Словом, Ивана Фомича крепко любили. А уж верили в него так, что он сам изумлялся. Придет, бывало, кто-нибудь на прием, посмотрит фельдшер и вздохнет: «Нет у меня сейчас такого лекарства».
— Иван Фомич, дай порошочку! Какого ни на есть!
И вот пререкается Иван Фомич, пререкается, а потом и не вытерпит: «Черт с тобой! — сходит в другой кабинет, мелку натолчет. — На!» От мела, известно, вреда не будет. А через день встретит на улице:
— Как здоровьишко?
— Во! Как рукой сняло!
— Тьфу, господи! — удивляется фельдшер.
Таков был Иван Фомич. И, наверное, спроси любого в уезде: «Бог или Фомич?» — «Фомич!» — заорут без раздумий и еще руками замашут, мол, что тут спрашивать. Вот почему поручик и Сова оставили в покое Лузгунова. Но ненадолго.

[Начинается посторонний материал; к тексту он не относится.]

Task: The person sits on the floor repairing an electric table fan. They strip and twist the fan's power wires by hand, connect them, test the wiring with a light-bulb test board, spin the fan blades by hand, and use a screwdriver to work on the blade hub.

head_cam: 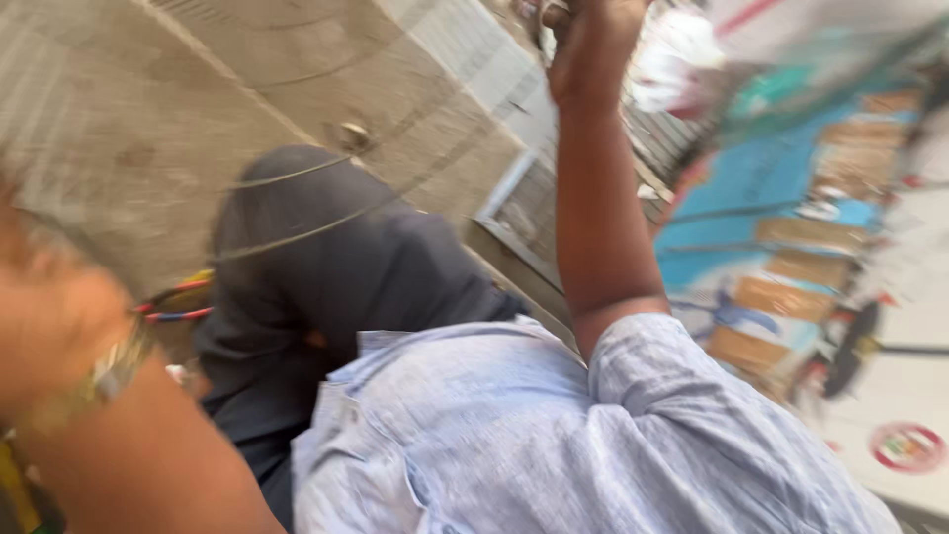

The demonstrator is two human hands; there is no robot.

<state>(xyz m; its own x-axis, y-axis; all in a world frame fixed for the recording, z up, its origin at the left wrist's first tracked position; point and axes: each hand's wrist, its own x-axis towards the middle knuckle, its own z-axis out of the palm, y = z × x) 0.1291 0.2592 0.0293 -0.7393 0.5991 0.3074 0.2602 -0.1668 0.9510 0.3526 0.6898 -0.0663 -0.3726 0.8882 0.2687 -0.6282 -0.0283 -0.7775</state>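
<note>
Blurry grey concrete wall (119,129) fills 10 o'clock, whole view tilted hard. My left forearm (109,435) sits at 8 o'clock, metal wristband (111,371) on it, hand itself smeared out at frame edge, can't tell if open or closed. Right hand I don't see at all. Somebody else in light blue shirt (554,435) at 6 o'clock has arm raised to 12, fist (593,44) closed around something white, too blurred to name. Dark grey garment (336,267) dead centre. Blue painted wall (781,198) at 3 o'clock.
</note>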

Вакорин еще и спать не ложился, когда прибежал санитар: «Скорее, скорее, там…»
Однако спешить уже было некуда. Заколотый штыками, Лузгунов умер. Фельдшер понял это, не проверяя пульса. Во фронтовых лазаретах ему приходилось видеть много штыковых ран, и он знал, что штык, к сожалению, почти всегда молодец, в отличие от пули, которая, к счастью, немного дура.
— Мерзавцы, — прошептал фельдшер, опускаясь на соседнюю койку, потом вскочил: — Как? Кто? Где Ермилов? Что же творится?!
Но санитар развел руками: все было сделано без шума, незаметно, и Ермилов скрылся. Должно, вместе с убийцами.
— Кликни кого-нибудь, снесите в анатомичку. Сам займусь.
Санитар кивнул. Вакорин спустился вниз и только теперь заметил, что в коридоре толкутся люди. Все стали говорить здравствия, и в шорохе голосов фельдшер слышал привычное: «Спаситель ты наш», «Помилуй», «Храни тебя господи».
— Что плачешь, мать? — тихо спросил он старуху, по одежде судя, из самых нищих.
— А как не плакать, как не плакать-то? За что, скажи на милость, нас боженька-то наказал? Ты глянь-ко, глянь-ко-от! — откуда-то из-за себя она вытащила мальчонку лет семи-восьми, внука, наверное.
— Какой из него кормилец-то будет?
Фельдшер, задрав рукав куценького пальтишка, увидел бугор неправильно сросшихся костей.
— Когда сломал?
— Да летом еще — с лошади упавши.
— Домой езжай, мать. Сразу надо было везти.
— Дак как сразу? Сразу-то сенокос был!
— Ничего уж тут не поправишь, — горько улыбнулся Вакорин. — Да ты не реви, не реви, мать: с этакими мослами его в рекруты не возьмут.